There’s likely no way for the Biden campaign to completely silence these attacks, Taber said. Biden respects religious freedom, but he’s been willing to push back against those who believe it trumps other human rights.
In the context of LGBTQ rights, that means Biden is more interested in finding opportunities for compromise than in carving out broad religious exemptions to nondiscrimination laws.
“Biden will reverse Trump’s policies misusing ... broad (religious) exemptions and fight so that no one is turned away from a business or refused service by a government official just because of who they are or who they love,” the campaign’s LGBTQ policy page explains.
Promises like these likely hurt Biden’s chances among religious voters, since many faith leaders have come out in support of the Trump Administration’s efforts to protect faith-based adoption agencies, people of faith who own businesses and other religious organizations.
“There’s a sense that Trump is the defender of the church and religious liberty,” said John Gehring, the Catholic program director for Faith in Public Life, to the Deseret News earlier this month.
Biden also recently criticized the Supreme Court’s ruling granting Catholic nuns and other religious objectors to birth control an exemption to the Affordable Care Act’s contraceptive mandate.
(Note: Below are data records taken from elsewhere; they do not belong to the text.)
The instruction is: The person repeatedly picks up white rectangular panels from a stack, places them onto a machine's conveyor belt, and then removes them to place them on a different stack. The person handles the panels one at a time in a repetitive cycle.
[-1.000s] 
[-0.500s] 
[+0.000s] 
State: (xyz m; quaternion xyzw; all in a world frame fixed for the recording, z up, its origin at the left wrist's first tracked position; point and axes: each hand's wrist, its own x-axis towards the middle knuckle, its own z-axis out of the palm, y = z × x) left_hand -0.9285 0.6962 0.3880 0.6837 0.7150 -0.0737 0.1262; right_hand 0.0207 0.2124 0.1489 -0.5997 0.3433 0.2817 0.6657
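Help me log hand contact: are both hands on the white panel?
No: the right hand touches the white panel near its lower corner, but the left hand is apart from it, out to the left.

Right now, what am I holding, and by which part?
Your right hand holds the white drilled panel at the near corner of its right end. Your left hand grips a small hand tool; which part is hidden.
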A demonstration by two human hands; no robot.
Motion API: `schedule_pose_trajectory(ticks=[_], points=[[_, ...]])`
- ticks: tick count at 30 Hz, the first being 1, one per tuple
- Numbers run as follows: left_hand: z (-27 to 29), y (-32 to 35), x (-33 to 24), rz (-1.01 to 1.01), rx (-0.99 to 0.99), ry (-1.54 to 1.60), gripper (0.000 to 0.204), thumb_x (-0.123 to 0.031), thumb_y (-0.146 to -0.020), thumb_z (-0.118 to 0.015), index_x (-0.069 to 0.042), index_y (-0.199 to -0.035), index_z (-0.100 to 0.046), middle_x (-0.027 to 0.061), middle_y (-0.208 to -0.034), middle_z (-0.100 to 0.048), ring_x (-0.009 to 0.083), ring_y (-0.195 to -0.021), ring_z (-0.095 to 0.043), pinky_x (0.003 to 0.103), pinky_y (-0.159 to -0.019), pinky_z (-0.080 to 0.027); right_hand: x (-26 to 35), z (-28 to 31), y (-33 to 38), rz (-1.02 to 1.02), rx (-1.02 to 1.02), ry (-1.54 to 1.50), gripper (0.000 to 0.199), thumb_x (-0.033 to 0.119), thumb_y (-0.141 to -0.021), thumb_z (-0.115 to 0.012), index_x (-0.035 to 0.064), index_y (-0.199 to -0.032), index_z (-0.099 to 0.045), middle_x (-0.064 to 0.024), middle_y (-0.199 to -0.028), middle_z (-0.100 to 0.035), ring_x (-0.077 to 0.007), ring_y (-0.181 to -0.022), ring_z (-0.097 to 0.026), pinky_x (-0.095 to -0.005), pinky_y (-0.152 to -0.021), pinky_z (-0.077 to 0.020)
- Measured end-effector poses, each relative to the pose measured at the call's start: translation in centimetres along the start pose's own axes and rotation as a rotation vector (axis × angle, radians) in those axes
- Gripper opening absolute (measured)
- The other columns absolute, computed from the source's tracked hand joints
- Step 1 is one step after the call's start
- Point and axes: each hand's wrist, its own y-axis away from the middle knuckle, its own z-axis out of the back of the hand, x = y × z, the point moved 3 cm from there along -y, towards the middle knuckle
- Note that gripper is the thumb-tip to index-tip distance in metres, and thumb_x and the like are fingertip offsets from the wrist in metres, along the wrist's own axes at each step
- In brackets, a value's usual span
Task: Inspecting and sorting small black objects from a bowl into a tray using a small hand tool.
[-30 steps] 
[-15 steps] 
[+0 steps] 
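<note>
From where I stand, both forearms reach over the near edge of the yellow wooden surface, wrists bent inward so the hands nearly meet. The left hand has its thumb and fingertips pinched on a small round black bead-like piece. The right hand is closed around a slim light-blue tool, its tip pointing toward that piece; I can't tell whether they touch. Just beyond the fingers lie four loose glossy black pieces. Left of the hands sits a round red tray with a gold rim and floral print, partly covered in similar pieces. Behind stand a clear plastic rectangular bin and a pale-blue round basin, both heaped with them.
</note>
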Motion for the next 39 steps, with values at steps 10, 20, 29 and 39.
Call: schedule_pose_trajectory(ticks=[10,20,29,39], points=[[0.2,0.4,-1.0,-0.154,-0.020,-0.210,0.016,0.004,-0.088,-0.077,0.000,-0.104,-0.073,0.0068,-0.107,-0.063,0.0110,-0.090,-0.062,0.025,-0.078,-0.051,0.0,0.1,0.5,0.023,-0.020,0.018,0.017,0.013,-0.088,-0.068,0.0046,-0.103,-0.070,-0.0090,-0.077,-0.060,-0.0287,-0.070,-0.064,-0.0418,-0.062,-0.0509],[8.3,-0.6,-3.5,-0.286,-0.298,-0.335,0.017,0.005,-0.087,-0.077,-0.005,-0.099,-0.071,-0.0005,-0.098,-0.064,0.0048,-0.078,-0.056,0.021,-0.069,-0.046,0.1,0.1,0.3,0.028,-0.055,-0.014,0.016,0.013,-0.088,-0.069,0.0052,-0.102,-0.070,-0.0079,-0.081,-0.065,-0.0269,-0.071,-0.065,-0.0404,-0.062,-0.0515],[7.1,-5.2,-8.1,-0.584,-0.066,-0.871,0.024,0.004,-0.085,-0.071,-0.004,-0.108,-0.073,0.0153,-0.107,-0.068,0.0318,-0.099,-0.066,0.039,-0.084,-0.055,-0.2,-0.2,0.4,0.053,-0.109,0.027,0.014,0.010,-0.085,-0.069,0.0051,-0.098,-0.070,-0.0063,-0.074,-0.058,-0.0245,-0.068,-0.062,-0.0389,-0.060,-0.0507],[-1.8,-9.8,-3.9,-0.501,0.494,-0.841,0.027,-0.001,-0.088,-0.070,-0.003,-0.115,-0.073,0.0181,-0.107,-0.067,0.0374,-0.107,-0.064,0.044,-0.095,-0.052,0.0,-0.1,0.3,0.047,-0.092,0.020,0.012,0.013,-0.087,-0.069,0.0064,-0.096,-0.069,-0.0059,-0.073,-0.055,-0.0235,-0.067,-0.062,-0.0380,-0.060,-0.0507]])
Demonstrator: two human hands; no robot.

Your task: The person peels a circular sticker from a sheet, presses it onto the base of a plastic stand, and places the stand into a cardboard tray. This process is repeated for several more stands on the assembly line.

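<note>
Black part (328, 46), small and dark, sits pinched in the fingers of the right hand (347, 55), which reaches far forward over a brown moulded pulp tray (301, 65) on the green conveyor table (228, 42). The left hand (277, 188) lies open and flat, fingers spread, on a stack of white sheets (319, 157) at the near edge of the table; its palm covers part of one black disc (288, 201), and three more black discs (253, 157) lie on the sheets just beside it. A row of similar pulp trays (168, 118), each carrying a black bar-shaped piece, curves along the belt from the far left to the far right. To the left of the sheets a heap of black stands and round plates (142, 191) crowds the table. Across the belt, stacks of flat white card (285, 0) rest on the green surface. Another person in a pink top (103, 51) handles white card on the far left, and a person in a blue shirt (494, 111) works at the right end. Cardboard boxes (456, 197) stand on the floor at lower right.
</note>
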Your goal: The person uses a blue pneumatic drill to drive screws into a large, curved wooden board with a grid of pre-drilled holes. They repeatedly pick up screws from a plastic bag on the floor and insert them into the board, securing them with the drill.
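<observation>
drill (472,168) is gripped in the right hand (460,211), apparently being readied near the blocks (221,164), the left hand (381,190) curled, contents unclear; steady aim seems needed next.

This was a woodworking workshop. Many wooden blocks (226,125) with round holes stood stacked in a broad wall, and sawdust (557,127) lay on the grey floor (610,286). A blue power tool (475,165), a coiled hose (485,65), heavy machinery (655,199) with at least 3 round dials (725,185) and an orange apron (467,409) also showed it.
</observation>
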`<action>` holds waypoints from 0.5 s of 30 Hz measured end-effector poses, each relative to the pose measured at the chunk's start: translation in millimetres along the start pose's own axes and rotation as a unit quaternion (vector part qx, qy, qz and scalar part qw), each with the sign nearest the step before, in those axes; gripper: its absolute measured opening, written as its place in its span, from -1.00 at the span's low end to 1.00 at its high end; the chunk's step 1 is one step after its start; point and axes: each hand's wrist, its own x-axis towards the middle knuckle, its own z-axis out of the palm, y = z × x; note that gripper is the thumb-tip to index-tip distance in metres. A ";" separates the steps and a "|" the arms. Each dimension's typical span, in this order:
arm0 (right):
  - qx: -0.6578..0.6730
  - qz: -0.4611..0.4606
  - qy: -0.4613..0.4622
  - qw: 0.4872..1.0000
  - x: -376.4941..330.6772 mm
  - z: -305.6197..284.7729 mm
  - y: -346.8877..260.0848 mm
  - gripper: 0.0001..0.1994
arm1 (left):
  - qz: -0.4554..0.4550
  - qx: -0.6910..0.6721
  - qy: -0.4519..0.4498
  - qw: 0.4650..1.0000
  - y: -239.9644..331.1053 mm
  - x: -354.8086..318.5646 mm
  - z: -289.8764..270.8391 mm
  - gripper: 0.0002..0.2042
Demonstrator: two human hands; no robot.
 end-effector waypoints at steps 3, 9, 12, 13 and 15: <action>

It would have been better to accommodate these religious employers rather than totally exempt them, he said in a statement.
“If I am elected, I will restore the Obama-Biden policy that ... (provided) an exemption for houses of worship and an accommodation for nonprofit organizations with religious missions,” Biden said.
Sider is not calling on the former vice president to abandon these beliefs. But he does believe Biden should address them more openly in order to assure conservative religious voters that, at the very least, he understands why they disagree.
“The truth is I have not heard in any detail what he is saying on” religious freedom, Sider said. “I would hope that he would say some more.”
White is more skeptical than Sider of the value in Biden changing his approach. While he knows that many of his fellow Catholics track religion-related policies closely, he doubts that deeper engagement with religious freedom will do much to earn Biden more votes.
“I think (the issue of religious freedom) does drive certain elites, but I don’t think it drives the mass public. I don’t think most voters are hanging on the edge of their seat waiting for the Biden campaign to address it,” he said.
Similarly, Taber questioned whether it would be wise for the campaign to get into the weeds on culture war issues. He and other religious Democrats already believe that Biden will listen to and work to address their concerns.
“I’m very impressed with all the outreach Biden has been doing,” Taber said.
Sider acknowledged that more talk about religious freedom won’t guarantee Biden wins the White House. However, it can increase his chances of getting through to the conservative religious voters he’s targeted with recent outreach efforts, he said.
“I can’t see how it would hurt him” among his current supporters, Sider said. Instead, “it could help him win votes from the other side.”